A stretched wire vibrates in its fundamental mode at a frequency of 420 Hz. What would be the fundamental frequency if the wire were one fourth as long, its diameter were quadrupled, and its tension were increased two-fold?
With 4 times the diameter (and assuming the same material density), the mass per unit length would increase by a factor of 16. The ratio (tension)/(linear density) would be 2/16 = 1/8 of its previous value. The wave speed is proportional to the square root of that, or 0.3536 as large as before.
The fundamental frequency is proportional to (wave speed)/(length). This changes by a factor 0.3536/0.250 = 1.414
The new fundamential frequency is 594 Hz.
7,4
To find the fundamental frequency, we need to consider the formula for the frequency of a vibrating stretched wire:
f = (1/2L) * sqrt(T/μ)
Where:
f is the frequency,
L is the length of the wire,
T is the tension in the wire,
and μ is the linear mass density of the wire.
Given:
Frequency (f) = 420 Hz
To find the new fundamental frequency when the wire is one fourth as long, we can substitute L/4 for L:
f' = (1/2(L/4)) * sqrt(T/μ)
Next, if the diameter is quadrupled, it means the radius is doubled. The linear mass density (μ) of the wire is inversely proportional to the square of the radius (r):
μ' = (1/r'^2) * μ
Where:
μ' is the new linear mass density,
r' is the new radius,
and μ is the original linear mass density.
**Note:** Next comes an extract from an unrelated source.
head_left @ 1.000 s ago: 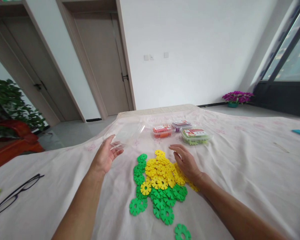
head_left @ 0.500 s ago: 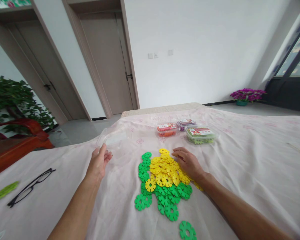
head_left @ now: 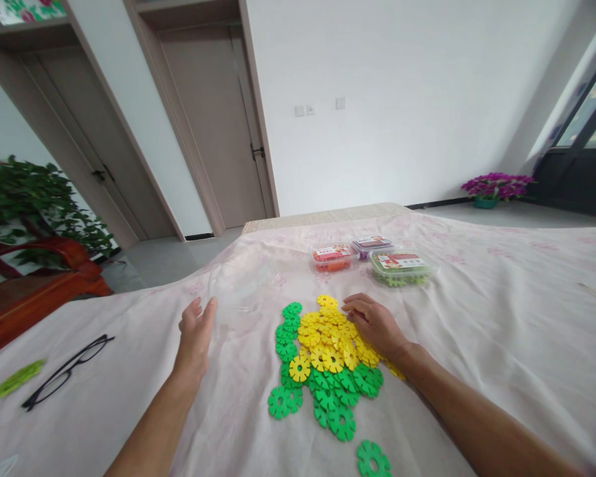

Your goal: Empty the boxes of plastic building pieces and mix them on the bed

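A clear plastic container (head_left: pixel 243 286) sits on the cloth, hard to see against it. My left hand (head_left: pixel 195 334) is beside its near left edge, thumb and fingers apart; whether the thumb touches the rim I cannot tell. Yellow flower-shaped plastic discs (head_left: pixel 328 338) form a heap in front of me. My right hand (head_left: pixel 375 323) rests along the heap's right side, fingers stretched out and slightly bent, holding nothing visible. Green discs (head_left: pixel 335 394) of the same kind spread in front of the yellow ones and along their left. One green disc (head_left: pixel 373 458) lies apart, nearest me.
Lidded tubs of orange (head_left: pixel 334 258), purple (head_left: pixel 372 246) and light-green pieces (head_left: pixel 398 268) stand behind the heap. Black-framed glasses (head_left: pixel 67 372) and a light-green piece (head_left: pixel 20 377) lie at left. A pink-patterned cloth (head_left: pixel 501 344) covers the surface. A red wooden chair (head_left: pixel 54 281) stands beyond.
The clear container has shifted right, and my left hand has turned, its thumb now at the container's side with fingers apart. My right hand and the discs stay put.
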The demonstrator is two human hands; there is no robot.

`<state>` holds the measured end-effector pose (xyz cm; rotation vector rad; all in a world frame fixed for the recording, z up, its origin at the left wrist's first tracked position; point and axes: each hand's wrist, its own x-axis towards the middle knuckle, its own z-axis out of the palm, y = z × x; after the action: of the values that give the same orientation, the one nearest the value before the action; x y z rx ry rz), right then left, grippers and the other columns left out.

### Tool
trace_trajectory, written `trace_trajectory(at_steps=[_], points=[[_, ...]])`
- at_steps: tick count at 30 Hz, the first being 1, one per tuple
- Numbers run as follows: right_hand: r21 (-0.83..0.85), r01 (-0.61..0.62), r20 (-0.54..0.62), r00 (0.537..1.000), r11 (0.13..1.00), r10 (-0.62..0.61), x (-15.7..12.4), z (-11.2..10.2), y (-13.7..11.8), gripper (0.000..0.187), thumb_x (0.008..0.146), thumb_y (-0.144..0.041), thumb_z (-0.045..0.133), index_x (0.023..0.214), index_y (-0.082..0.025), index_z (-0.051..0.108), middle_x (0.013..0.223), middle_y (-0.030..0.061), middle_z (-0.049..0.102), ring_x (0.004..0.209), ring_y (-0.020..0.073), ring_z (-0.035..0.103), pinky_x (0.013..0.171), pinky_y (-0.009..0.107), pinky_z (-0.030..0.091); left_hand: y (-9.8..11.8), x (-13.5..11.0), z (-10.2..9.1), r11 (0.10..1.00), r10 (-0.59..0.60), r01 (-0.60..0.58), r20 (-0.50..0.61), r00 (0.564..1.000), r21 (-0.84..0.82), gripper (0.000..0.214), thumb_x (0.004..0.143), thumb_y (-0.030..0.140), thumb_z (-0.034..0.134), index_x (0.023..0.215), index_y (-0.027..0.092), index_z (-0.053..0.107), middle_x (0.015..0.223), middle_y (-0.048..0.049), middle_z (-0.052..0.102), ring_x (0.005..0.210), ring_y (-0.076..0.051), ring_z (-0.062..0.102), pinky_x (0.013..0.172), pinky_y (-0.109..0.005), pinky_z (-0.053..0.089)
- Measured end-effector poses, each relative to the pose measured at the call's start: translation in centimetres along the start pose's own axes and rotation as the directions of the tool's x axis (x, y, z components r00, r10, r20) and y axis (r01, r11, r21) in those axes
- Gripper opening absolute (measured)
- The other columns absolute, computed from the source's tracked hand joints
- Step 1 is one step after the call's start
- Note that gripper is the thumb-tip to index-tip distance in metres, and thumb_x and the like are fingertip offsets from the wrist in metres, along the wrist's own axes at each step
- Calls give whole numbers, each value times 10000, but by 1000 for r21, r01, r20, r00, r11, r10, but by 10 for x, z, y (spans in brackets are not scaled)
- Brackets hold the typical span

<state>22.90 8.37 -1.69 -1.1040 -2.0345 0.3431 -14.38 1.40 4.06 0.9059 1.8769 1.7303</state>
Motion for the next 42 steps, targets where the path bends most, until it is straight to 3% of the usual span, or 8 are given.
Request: trace_trajectory(at_steps=[3, 7, 14, 23, 26, 30, 36, 42], points=[[3, 5, -7, 1000, 1000, -5, 0, 1, 1, 280, 806, -109, 501, 934, -232, 717, 1067, 56, 674, 962, 196, 651, 885, 351, 510, 2, -11, 4, 937, 297, -277, -69, 952, 211, 702, 811, 522, 623, 1386, 209, 369, 1383, -147, 379, 1292, -279, 400, 1114, -464, 300], [10, 8, -22, 1000, 1000, -8, 0, 0, 1, 281, 800, -109, 507, 928, -236, 722, 1057, 55, 679, 956, 197, 652, 879, 352, 515, 17, -45, 19, 707, 645, -664, 163, 747, 244, 502, 891, 393, 537, 1356, 239, 424, 1380, -111, 440, 1328, -269, 374, 1149, -444, 265], [-56, -8, -25, 1000, 998, 6, 0, -2, -2, 285, 811, -97, 499, 931, -230, 720, 1051, 65, 681, 965, 194, 644, 887, 355, 513, 37, -89, 77, 544, 563, -833, 694, 449, 97, 348, 940, 329, 441, 1253, 261, 578, 1318, -73, 557, 1336, -255, 390, 1147, -437, 274], [-137, -94, -161, 984, 986, 71, 5, -15, 25, 274, 834, -140, 483, 966, -214, 711, 1010, 70, 708, 974, 210, 641, 940, 418, 496, -1, -87, 128, 504, 183, -781, 838, 515, 370, 537, 901, 543, 436, 1372, 294, 511, 1467, -108, 462, 1410, -342, 299, 1147, -570, 153], [-102, -174, -148, 976, 979, 158, 5, -12, 30, 272, 879, -237, 480, 1040, -225, 699, 1019, 63, 719, 981, 224, 652, 934, 433, 505, -6, -98, 131, 517, 159, -789, 869, 469, 332, 578, 876, 514, 484, 1411, 297, 469, 1514, -107, 406, 1434, -353, 254, 1150, -598, 108], [-25, -86, -3, 996, 996, 86, 2, -2, 9, 367, 934, -354, 467, 1229, -211, 632, 1221, 101, 667, 1140, 255, 602, 1031, 475, 443, 4, -111, 130, 585, 193, -793, 921, 340, 170, 628, 870, 541, 495, 1435, 271, 443, 1526, -107, 385, 1437, -331, 262, 1171, -565, 131], [446, -194, 224, 969, 874, 101, -3, -1, -52, 440, 1005, -449, 341, 1368, -275, 520, 1408, 64, 546, 1283, 210, 516, 1089, 429, 412, 15, -103, 99, 643, 186, -761, 947, 264, 85, 855, 770, 688, 574, 1482, 260, 370, 1583, -135, 256, 1457, -378, 190, 1163, -603, 146], [354, -200, -35, 973, 914, 227, 9, -2, -27, 354, 950, -411, 460, 1212, -239, 623, 1227, 83, 653, 1115, 220, 611, 982, 413, 489, -6, -124, 68, 564, 34, -817, 985, 172, 123, 1167, 543, 756, 723, 1518, 376, 206, 1620, -140, 14, 1453, -481, -3, 1077, -752, -20]])
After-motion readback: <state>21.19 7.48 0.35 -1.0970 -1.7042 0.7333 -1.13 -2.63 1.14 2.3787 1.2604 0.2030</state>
Furthermore, if the tension is increased two-fold, we can substitute 2T for T:
f'' = (1/2(L/4)) * sqrt((2T)/μ')
Now let's simplify the expression:
f'' = (1/2(L/4)) * sqrt((2T)/((1/r'^2) * μ))
f'' = (1/2(L/4)) * sqrt((2T) * (r'^2/μ))
f'' = (1/2(L/4)) * sqrt((2T * r'^2) / μ)
Finally, substitute the given values:
f'' = (1/2(L/4)) * sqrt((2 * 2T * (2r)^2) / μ)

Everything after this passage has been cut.